Céline Minart, la fille qui ne faisait pas comme les autres

| Publié le : 08/09/2016

La rentrée littéraire franchit son premier cap avec la publication des sélections : Goncourt, Renaudot, Wepler. Et bientôt les autres, Médicis, Femina, Décembre. C’est une année sans « locomotive », c'est-à-dire sans un Houellebecq ou un Littell pour déclencher l’entrée en librairie. Du coup, nous confie un libraire faisant les cent pas devant sa vitrine, « c’est plus mou ». Il faut faire sans locomotive. Ou alors en inventer une fausse, monter un bobard qui fasse du bruit. C’est une question posée aussi à la critique, régulièrement accusée d’endormir et d’ennuyer. Tout cela ne va pas sans les contradictions habituelles : par exemple, la critique snobe Karine Tuil qui a les faveurs du public. Qu’est-ce que ledit public attend de la critique ? De la vérité, de l’enthousiasme, de l’envie de se jeter dans le livre dont on vient de parler, toutes affaires cessantes. Il est possible aussi que le public n’attende plus rien du tout de la critique. Trop de mensonges, trop de biais inavoués, trop de trahisons intimes qui assèchent, stérilisent. Le goût battu en brèche par l’idéologie. La misère de l’ennui au lieu du plaisir.

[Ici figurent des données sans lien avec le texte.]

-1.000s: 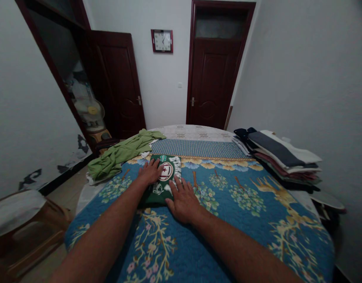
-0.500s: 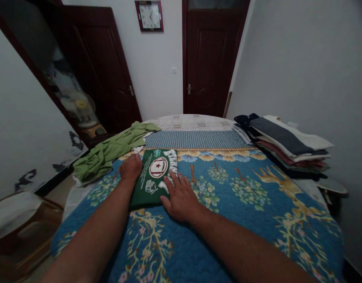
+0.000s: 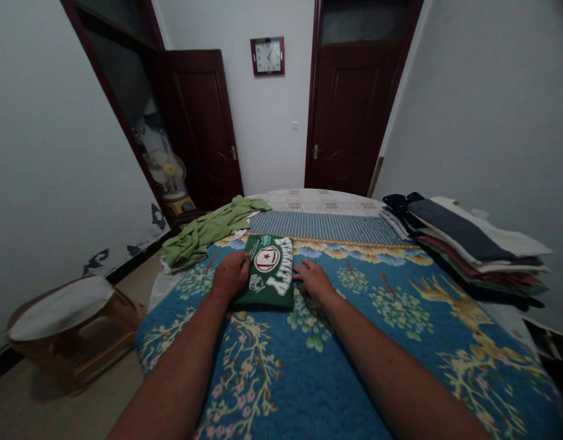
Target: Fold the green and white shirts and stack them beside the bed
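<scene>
A folded green shirt with white lettering and a football print lies flat on the blue patterned cover. At its left edge is my left hand, with fingers curled closed on the cloth. My right hand rests by the opposite edge, fingers apart and tips at or very near the fabric. Behind and to the left lies a crumpled light green garment, with some white cloth showing under it.
A stack of folded clothes stands at the table's right side. On the floor at left is a wooden stool with a pale top. A fan stands in the doorway beyond, near an open brown door.
My right hand has slid off the shirt's printed face to its right edge, uncovering the lettering. My left hand stays at the left edge. The view has shifted left and tilted up.
</scene>
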A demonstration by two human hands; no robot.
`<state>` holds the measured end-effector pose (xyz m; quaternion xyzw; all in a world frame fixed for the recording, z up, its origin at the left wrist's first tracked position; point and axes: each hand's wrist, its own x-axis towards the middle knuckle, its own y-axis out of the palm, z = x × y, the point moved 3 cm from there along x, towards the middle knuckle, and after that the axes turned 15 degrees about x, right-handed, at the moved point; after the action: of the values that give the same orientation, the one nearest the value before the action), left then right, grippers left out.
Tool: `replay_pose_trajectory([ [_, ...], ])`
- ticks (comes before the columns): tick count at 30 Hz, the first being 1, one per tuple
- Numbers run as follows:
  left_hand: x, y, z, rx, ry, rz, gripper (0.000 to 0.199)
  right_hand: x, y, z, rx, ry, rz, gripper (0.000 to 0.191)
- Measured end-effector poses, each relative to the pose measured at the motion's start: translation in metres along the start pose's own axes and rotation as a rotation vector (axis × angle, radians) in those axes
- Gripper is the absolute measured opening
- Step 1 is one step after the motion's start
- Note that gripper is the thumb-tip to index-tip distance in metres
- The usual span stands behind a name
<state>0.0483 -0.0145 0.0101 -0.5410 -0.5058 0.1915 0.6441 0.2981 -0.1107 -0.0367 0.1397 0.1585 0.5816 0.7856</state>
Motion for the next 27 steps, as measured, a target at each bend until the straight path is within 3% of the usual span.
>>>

Répondons d’abord qu’il n’y a pas « les livres ». Il y a seulement ce livre-ci, ou ce livre-là. Voyons par exemple, chez Rivages, l’étonnant roman de Céline Minart, Le grand jeu, oublié des listes pour le moment. Que l’on veuille bien se figurer une narratrice juchée à la verticale d’une paroi de montagne, genre Anapurna en hiver, sans grand-chose à se mettre sous la dent. Qu’est-ce qu’un être humain « donne » dans ces conditions ? Curieusement, on a l’impression de retrouver les huis clos de Beckett, quand un quelconque Malone s’échine, sur trois mètres carrés, à déplacer un obscur objet. On sent que Céline Minart ne tient pas les mondanités dans une haute estime, ce qui est son droit. Mais l’important n’est pas là. Il est dans ce récit d’une construction de langage où la narratrice, en nous contant ses difficultés de gamelle et de piton, raconte en même temps la naissance d’un livre. Ce manuel de survie est aussi un acte de naissance littéraire. On peut trouver cela trop dur, et réclamer plus de distraction. La distraction, en littérature, n’est pas un péché. On a écrit des chefs-d’œuvres dans le seul but de se distraire. La moitié, au moins, de Mozart, est faite pour distraire. Cela peut faire réfléchir. On ne sait pas encore si Céline Minart va devenir un Mozart du Vieux Campeur, mais on peut être sûr de ce qu’elle veut et surtout de ce qu’elle ne veut pas. L’âpre rudesse plutôt que l’échouage de soi dans le doux canapé des facilités. L’herbe amère et sauvage plutôt que le chamallow. Il n’y a pas grand monde sur ce créneau, à 4 000 mètres d’altitude. C’est là que Céline Minart a installé son campement. La vue est superbe.